Despite this, according to the Stanford University's Institute for Human-centred Artificial Intelligence's 2022 Artificial Intelligence Index, the nation ranked first in terms of talent concentration and relative AI skill penetration—leading the world in terms of relative skill penetration by gender, with women exhibiting a higher rate than men in the country.

The lack of access to technology in early education for women, however, may be resulting in missed potential given that women make up 22% of India's AI talent pool and a third of publications in the field of artificial intelligence.
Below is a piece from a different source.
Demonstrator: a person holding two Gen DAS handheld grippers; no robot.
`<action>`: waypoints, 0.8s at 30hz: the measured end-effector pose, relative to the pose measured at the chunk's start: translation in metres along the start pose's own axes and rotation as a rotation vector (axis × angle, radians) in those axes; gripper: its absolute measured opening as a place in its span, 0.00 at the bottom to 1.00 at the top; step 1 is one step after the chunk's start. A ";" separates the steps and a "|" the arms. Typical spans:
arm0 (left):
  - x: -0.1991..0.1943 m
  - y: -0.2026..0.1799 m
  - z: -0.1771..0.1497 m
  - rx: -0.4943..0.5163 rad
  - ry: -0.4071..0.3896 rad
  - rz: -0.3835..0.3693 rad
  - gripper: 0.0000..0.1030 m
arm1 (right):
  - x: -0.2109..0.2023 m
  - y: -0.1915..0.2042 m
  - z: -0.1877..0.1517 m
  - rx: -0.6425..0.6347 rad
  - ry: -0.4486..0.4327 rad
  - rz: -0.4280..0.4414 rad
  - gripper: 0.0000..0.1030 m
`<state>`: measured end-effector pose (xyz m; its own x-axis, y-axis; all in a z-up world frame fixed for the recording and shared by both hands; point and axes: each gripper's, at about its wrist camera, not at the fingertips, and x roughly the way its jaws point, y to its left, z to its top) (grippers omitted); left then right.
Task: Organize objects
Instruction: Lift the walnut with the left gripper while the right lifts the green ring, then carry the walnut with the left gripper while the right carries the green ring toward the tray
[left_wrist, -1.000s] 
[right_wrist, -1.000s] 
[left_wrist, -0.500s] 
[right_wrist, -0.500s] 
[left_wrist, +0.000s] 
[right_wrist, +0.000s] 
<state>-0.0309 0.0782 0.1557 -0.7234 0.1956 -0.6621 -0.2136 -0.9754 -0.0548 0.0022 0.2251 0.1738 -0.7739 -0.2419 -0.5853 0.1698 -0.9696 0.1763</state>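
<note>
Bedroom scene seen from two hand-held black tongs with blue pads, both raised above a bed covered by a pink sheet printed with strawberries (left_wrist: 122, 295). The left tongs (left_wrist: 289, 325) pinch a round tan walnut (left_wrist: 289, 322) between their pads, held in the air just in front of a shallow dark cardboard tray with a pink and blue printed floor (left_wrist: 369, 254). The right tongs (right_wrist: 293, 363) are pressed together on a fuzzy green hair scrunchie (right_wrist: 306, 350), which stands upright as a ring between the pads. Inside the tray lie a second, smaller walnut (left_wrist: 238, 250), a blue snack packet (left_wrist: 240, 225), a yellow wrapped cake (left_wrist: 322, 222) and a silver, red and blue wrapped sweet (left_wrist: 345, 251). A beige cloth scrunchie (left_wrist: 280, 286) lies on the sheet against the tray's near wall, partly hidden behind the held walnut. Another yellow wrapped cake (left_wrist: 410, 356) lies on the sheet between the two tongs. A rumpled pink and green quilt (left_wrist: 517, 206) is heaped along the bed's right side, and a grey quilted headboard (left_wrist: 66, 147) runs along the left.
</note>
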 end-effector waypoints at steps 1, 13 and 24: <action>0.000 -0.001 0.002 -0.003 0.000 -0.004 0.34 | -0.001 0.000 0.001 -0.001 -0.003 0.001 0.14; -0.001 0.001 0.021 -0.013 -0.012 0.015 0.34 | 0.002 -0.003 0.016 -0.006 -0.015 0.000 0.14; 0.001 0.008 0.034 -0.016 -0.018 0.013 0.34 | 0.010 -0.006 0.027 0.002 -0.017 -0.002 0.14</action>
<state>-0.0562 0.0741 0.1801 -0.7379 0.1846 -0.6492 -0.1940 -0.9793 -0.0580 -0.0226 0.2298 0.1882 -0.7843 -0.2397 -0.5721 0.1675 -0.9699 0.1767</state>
In August 2020, the AI market in India was estimated to be worth $6.4 billion, and by 2025, it is anticipated to be close to $8 billion. To prepare students for the AI economy, the National Schooling Policy 2020 emphasizes the importance of teaching technological skills at all levels of education. To prepare the youth and the emerging workforce academically for an AI-led world, both the government and the commercial sector are working to integrate AI-based education. We have a national program on AI, based on the national strategy on AI, according to Rajendra Kumar, additional secretary, ministry of electronics and information technology. We intend to bring together all necessary parties to ensure that we may employ this cutting-edge technology for creating applications for specific domains like education.

To that goal, the government has collaborated with the commercial sector. The Central Board of Secondary Education and Intel's combined effort to increase AI literacy in schools serves as one such example. The government has also made efforts on its own, with initiatives like the Atal Innovation Mission, which selected over 14,000 schools to establish Atal Tinkering Labs (ATLs), which will provide courses in things like drone engineering and artificial intelligence.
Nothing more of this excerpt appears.